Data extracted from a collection
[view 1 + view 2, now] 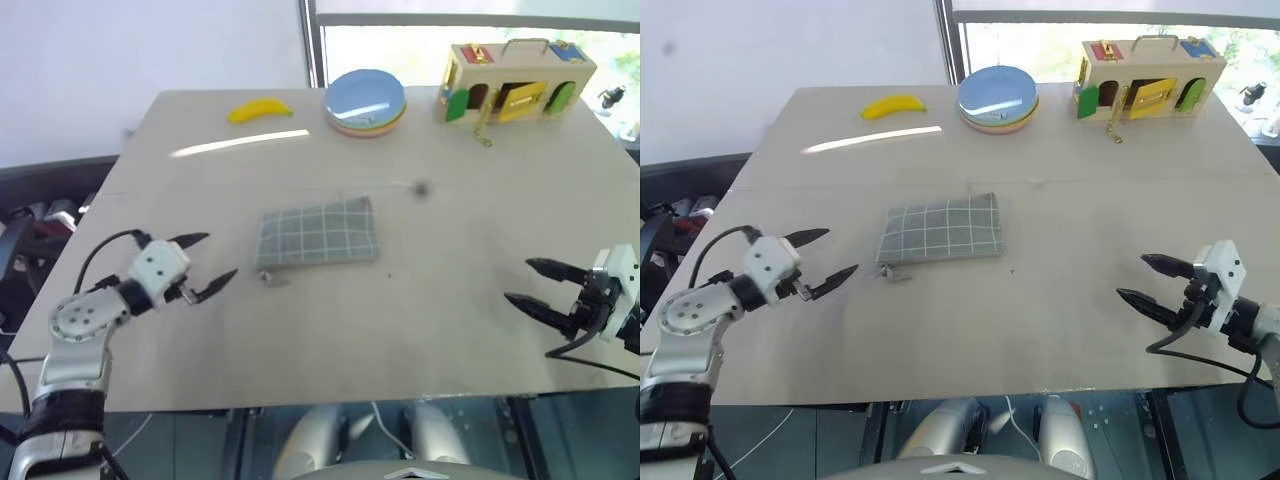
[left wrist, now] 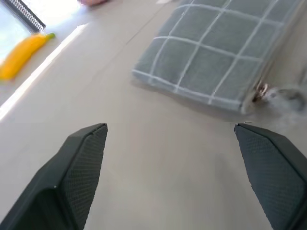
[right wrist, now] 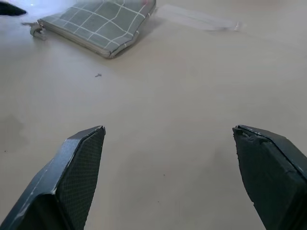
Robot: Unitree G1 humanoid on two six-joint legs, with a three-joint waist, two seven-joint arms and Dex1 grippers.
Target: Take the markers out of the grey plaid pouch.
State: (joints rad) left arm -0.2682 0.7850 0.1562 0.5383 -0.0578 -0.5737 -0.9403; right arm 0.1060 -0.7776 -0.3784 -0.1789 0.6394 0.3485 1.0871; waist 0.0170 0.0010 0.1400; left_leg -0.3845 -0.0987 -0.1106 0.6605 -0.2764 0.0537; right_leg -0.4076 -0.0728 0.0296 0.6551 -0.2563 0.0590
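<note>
the grey plaid pouch (image 1: 317,233) lies flat near the middle of the counter (image 1: 470,300), its long axis running across the robot's front, left to right, and it looks zipped, with the small metal pull (image 1: 270,279) at its near left corner; the markers are not to be seen, so presumably they are inside it

the left claw (image 1: 205,266) hovers over the counter just to the left of the pouch, released, its two fingers spread wide and pointing right toward the pouch's short left end and the pull. the right claw (image 1: 530,283) is also released, fingers wide, pointing left, but it stands well apart from the pouch's right end, with a broad stretch of bare counter between. so the left arm is the nearer one, and the pull lies on its side

my reading is that the next move turns on that corner: the left claw needs only a short reach rightward to meet the pull or pin the left end, while the right one must cross the open counter to steady the far end

there is free room all round the pouch. the banana (image 1: 259,110), the stacked plates (image 1: 365,101) and the wooden toy box (image 1: 516,79) sit well away along the far edge, and the pouch is well clear of the near edge
</note>
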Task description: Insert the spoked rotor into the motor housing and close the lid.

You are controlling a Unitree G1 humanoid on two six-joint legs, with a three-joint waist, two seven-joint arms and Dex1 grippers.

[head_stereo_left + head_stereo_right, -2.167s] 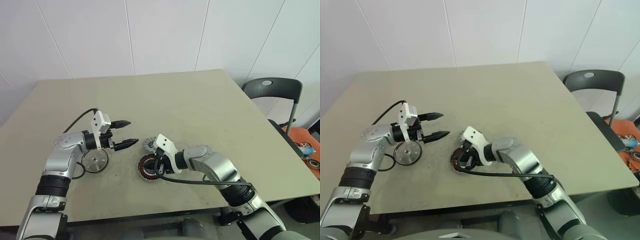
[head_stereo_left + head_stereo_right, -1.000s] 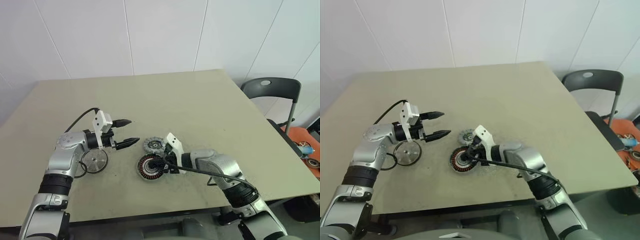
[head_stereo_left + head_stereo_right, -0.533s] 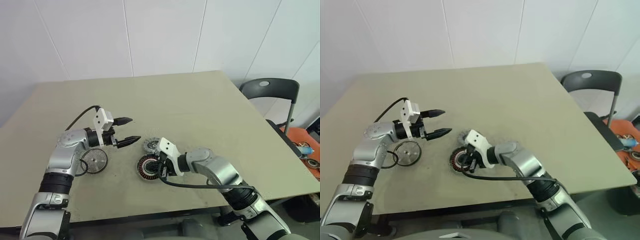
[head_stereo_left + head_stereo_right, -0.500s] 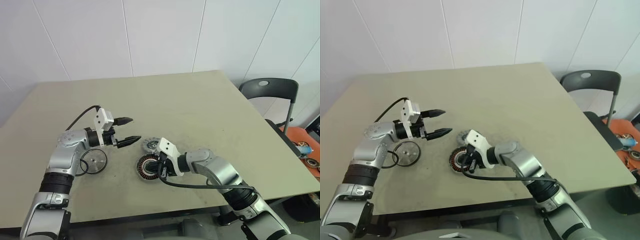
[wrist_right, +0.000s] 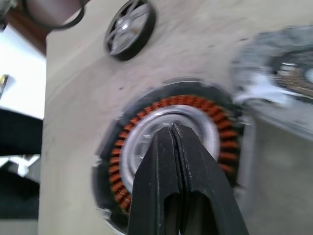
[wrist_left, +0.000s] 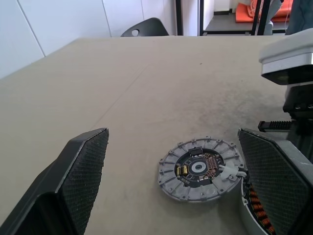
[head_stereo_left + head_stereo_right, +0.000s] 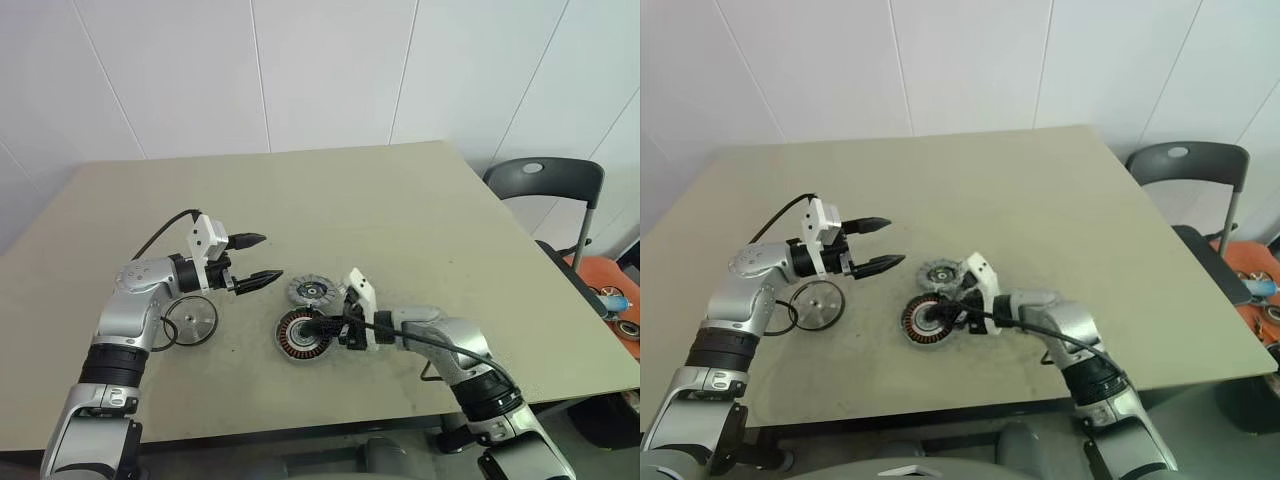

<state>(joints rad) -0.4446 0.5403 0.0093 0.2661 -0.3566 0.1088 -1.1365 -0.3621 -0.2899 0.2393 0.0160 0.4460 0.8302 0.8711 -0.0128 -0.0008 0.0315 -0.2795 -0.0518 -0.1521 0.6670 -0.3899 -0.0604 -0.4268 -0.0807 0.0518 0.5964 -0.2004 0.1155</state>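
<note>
The spoked rotor (image 7: 297, 337), copper windings in a dark ring, lies flat near the table's front middle. My right gripper (image 7: 320, 330) is shut, reaching in from the right with its tip (image 5: 172, 126) over the rotor's silver centre (image 5: 146, 139); I cannot tell whether it touches. Just behind the rotor lies the lid (image 7: 312, 291), a grey notch-rimmed disc with its dark centre facing up (image 6: 200, 169). The motor housing (image 7: 190, 322), a silver round piece with a centre hub, sits to the left. Above and just right of it, my left gripper (image 7: 268, 258) hangs open and holds nothing.
The beige table (image 7: 400, 210) stretches bare behind the parts. A black cable (image 7: 160, 235) loops from my left wrist down past the housing. A grey chair (image 7: 545, 185) stands off the table's right edge, with orange items (image 7: 610, 290) on the floor beyond.
My right wrist has rolled and the hand has drawn a little to the right, its shut tip staying over the rotor's centre. The left arm and the three parts have not moved.
</note>
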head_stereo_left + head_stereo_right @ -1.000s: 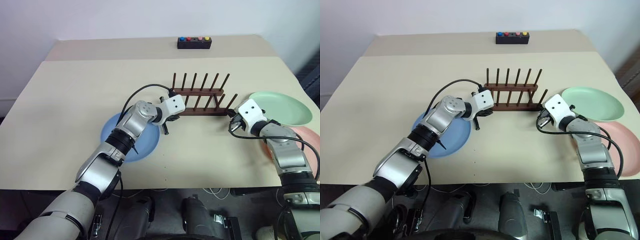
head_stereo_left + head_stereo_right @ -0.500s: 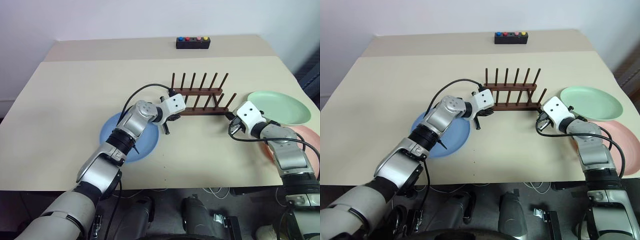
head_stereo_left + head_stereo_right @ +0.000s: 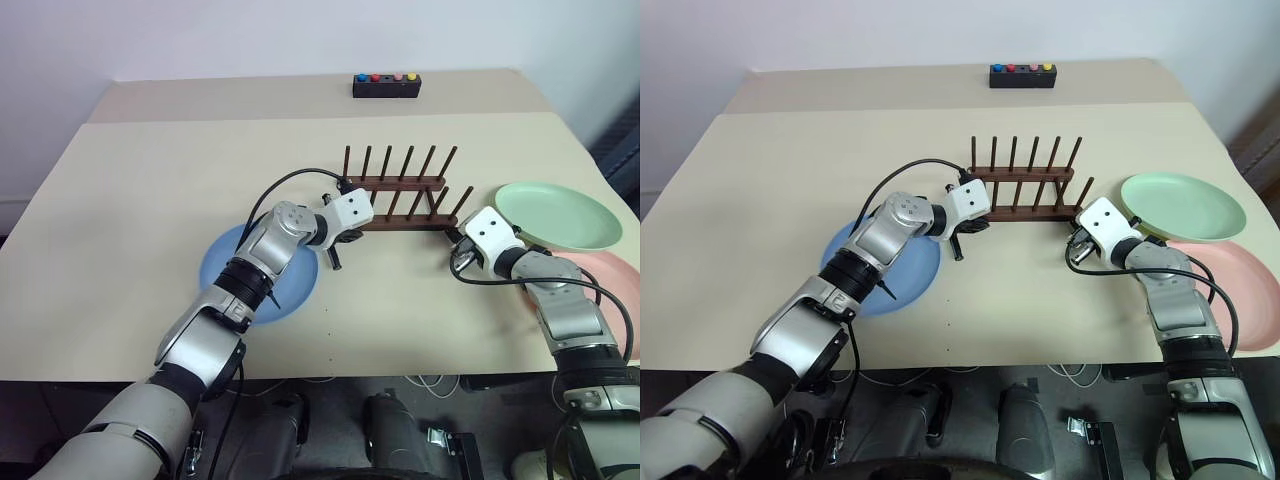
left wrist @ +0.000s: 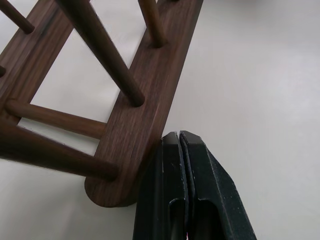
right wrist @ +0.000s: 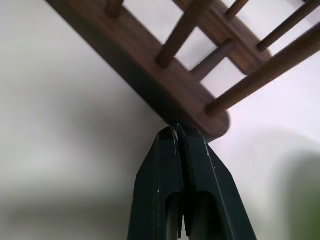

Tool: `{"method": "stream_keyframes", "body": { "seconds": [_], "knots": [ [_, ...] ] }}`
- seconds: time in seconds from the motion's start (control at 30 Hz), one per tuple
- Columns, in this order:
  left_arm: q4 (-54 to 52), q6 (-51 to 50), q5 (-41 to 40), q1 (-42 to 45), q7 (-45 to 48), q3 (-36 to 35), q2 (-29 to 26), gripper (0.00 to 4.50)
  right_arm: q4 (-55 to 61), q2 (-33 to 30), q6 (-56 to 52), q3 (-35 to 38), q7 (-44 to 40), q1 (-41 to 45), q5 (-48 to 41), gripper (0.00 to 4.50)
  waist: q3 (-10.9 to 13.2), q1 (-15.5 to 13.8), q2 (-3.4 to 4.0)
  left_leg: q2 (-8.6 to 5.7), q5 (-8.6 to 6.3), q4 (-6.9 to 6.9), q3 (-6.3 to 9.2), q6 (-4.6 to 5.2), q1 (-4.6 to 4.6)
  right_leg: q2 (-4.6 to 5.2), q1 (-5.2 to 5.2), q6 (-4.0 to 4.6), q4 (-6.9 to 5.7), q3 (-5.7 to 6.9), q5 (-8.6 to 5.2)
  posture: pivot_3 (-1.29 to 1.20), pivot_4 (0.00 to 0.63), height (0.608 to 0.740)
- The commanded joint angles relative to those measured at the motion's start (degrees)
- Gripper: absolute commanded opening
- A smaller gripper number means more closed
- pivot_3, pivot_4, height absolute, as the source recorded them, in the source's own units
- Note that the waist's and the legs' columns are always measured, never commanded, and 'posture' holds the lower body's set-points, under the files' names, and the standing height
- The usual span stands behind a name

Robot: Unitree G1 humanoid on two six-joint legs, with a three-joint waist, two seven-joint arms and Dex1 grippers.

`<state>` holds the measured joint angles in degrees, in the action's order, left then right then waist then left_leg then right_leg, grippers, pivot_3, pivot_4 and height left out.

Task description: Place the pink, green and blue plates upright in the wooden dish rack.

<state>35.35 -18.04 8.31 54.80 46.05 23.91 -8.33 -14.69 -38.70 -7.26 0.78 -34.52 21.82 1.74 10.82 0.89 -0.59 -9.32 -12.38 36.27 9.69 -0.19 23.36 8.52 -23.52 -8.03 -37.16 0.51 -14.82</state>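
The wooden dish rack (image 3: 398, 198) stands empty at mid-table. My left gripper (image 4: 179, 137) is shut, its tips against the left end of the near rail (image 4: 150, 95). My right gripper (image 5: 176, 130) is also shut, tips at the right end of that rail (image 5: 200, 102). Under my left forearm the blue plate (image 3: 222, 285) lies flat. To the right of the rack the green plate (image 3: 556, 214) lies flat too. The pink plate (image 3: 622, 285) sits nearer the table's front, partly covered by my right arm.
A black box with coloured buttons (image 3: 386, 86) sits at the back edge of the beige table (image 3: 150, 180). The plates on the right lie close to the table's right edge.
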Motion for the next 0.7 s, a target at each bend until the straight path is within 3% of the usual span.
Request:
{"method": "stream_keyframes", "body": {
  "seconds": [0.03, 0.7],
  "knots": [
    [0.8, 1.7, 0.3, 1.9, -0.5, -1.0, 0.5, 0.00, -1.1, 0.8, 1.6, 0.4, 1.2, 2.7, 0.2, 0.06, 0.0, 0.1, 0.00, 0.00, 0.00, 0.00, 0.00, 0.00, 0.00, 0.00, 0.00, 0.00, 0.00, 0.00, 0.00, 0.00, 0.150, 0.740],
    [5.2, 5.0, 1.0, 3.8, -1.5, -1.9, 0.1, 0.00, -1.8, 0.8, 2.3, 0.5, 0.8, 3.2, 0.4, 0.06, 0.0, 0.0, 0.00, 0.00, 0.00, 0.00, -0.01, 0.00, 0.00, 0.00, 0.00, -0.01, -0.01, -0.01, 0.00, 0.00, 0.150, 0.740]
  ]
}}
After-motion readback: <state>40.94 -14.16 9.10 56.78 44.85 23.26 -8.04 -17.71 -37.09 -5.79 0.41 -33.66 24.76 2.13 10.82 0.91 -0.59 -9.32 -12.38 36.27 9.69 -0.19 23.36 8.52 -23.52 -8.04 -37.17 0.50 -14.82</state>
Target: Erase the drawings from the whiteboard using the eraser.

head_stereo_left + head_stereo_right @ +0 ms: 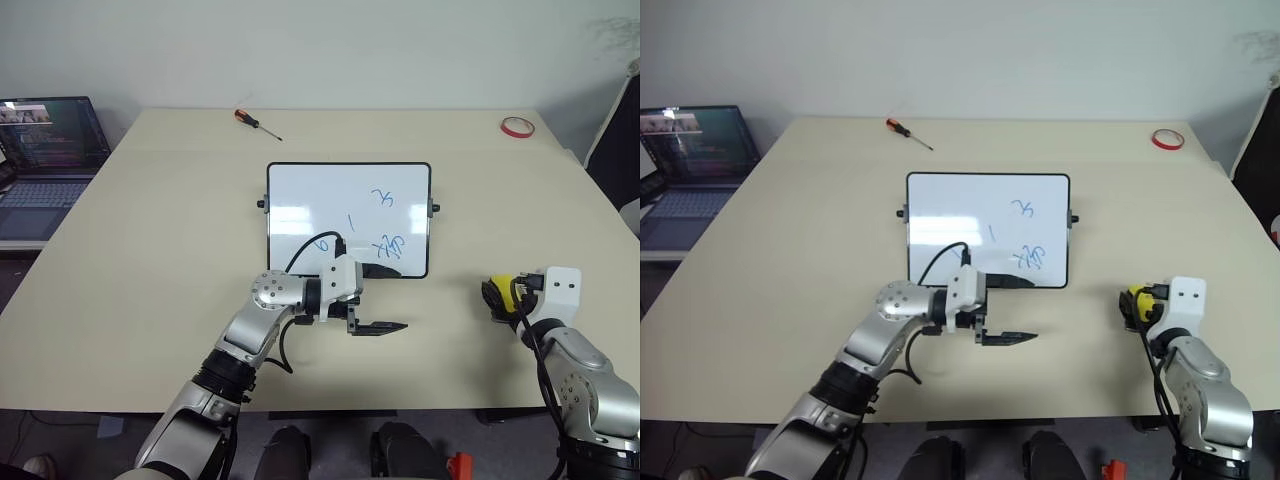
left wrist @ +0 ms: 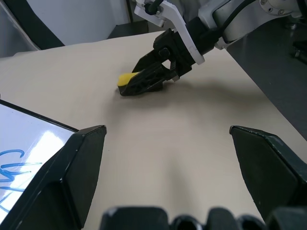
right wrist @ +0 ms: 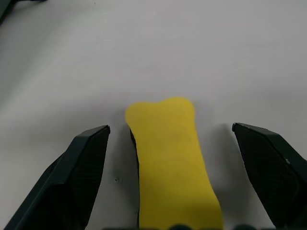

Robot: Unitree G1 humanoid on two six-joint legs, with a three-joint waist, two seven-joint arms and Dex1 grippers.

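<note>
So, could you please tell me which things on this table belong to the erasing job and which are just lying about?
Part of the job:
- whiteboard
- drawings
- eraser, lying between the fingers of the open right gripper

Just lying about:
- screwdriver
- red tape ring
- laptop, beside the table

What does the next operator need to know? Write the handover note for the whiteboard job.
Right claw: open, astride the eraser, which lies on the table right of the whiteboard; not gripped.
Left claw: open, empty, just in front of the board's near edge.
Done: nothing erased; the drawings are all there.
Left: close on the eraser, wipe the board.
</note>
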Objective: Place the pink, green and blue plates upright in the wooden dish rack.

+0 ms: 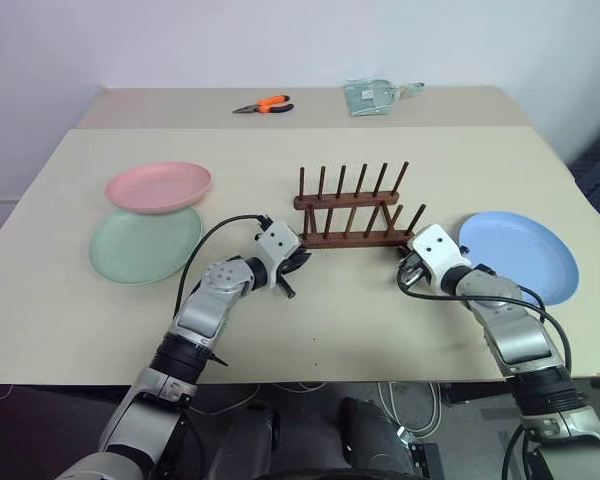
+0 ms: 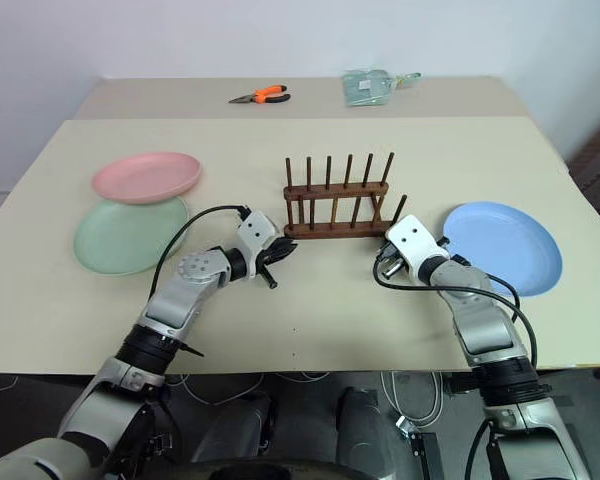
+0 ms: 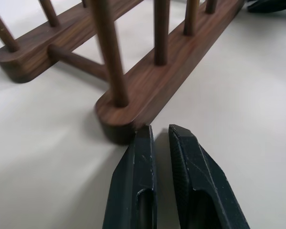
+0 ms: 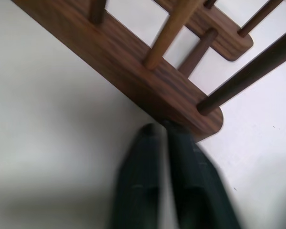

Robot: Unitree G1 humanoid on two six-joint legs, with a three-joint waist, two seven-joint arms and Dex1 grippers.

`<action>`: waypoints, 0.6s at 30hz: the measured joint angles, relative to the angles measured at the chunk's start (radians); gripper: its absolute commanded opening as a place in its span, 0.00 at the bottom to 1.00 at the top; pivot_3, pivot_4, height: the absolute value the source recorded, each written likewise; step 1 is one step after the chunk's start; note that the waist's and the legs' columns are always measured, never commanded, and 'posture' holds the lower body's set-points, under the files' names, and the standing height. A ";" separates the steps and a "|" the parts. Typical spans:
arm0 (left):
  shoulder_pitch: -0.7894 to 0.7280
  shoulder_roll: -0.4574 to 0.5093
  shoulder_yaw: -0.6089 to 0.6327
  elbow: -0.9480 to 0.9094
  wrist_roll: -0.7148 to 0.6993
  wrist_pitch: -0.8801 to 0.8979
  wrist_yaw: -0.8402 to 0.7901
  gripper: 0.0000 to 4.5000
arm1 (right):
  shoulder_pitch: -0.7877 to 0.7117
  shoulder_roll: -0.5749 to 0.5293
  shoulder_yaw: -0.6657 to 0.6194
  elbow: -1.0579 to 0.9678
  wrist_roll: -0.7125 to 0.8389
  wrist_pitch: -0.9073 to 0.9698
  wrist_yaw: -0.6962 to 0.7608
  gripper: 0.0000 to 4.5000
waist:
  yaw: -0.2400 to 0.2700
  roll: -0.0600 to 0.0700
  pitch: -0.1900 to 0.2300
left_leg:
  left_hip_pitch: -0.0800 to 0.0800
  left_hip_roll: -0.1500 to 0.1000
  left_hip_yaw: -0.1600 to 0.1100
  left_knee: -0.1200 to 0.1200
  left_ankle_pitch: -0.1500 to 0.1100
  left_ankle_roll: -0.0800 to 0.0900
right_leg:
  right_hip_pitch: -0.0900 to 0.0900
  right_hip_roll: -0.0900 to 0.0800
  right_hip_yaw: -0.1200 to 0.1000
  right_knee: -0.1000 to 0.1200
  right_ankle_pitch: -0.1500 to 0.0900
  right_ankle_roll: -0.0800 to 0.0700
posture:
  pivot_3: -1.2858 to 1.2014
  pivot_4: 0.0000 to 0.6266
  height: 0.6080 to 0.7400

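Observation:
The wooden dish rack (image 1: 350,205) stands empty at the middle of the table. At the left, the pink plate (image 1: 158,186) lies flat, overlapping the far edge of the green plate (image 1: 140,248). The blue plate (image 1: 525,255) lies flat at the right. My left gripper (image 1: 298,262) is at the left end of the rack's near rail (image 3: 148,90); its fingers stand almost together with nothing between them, and their tips are at the rail's rounded end. My right gripper (image 1: 408,262) is at the rail's right end (image 4: 133,67), fingers close together and holding nothing.
Orange-handled pliers (image 1: 265,104) and a pale green packet (image 1: 372,97) lie on the farther table behind. The table's front edge runs just below my forearms. Bare tabletop (image 1: 360,310) lies between the rack and that edge.

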 measured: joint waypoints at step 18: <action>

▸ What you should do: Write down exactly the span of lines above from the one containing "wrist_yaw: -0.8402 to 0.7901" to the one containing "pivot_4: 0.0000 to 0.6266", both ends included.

▸ Solved problem:
  wrist_yaw: -0.8402 to 0.7901
  gripper: 0.0000 to 4.5000
arm1 (right):
  shoulder_pitch: -0.7877 to 0.7117
  shoulder_roll: -0.5749 to 0.5293
  shoulder_yaw: -0.6657 to 0.6194
  elbow: -1.0579 to 0.9678
  wrist_roll: -0.7125 to 0.8389
  wrist_pitch: -0.9073 to 0.9698
  wrist_yaw: -0.6962 to 0.7608
  gripper: 0.0000 to 4.5000
waist:
  yaw: -0.2400 to 0.2700
  roll: -0.0600 to 0.0700
  pitch: -0.1900 to 0.2300
left_leg:
  left_hip_pitch: -0.0800 to 0.0800
  left_hip_roll: -0.1500 to 0.1000
  left_hip_yaw: -0.1600 to 0.1100
  left_knee: -0.1200 to 0.1200
  left_ankle_pitch: -0.1500 to 0.1100
  left_ankle_roll: -0.0800 to 0.0900
right_leg:
  right_hip_pitch: -0.0900 to 0.0900
  right_hip_roll: -0.0900 to 0.0800
  right_hip_yaw: -0.1200 to 0.1000
  right_knee: -0.1000 to 0.1200
  right_ankle_pitch: -0.1500 to 0.0900
  right_ankle_roll: -0.0800 to 0.0700
posture:
  pivot_3: -1.2858 to 1.2014
  pivot_4: 0.0000 to 0.6266

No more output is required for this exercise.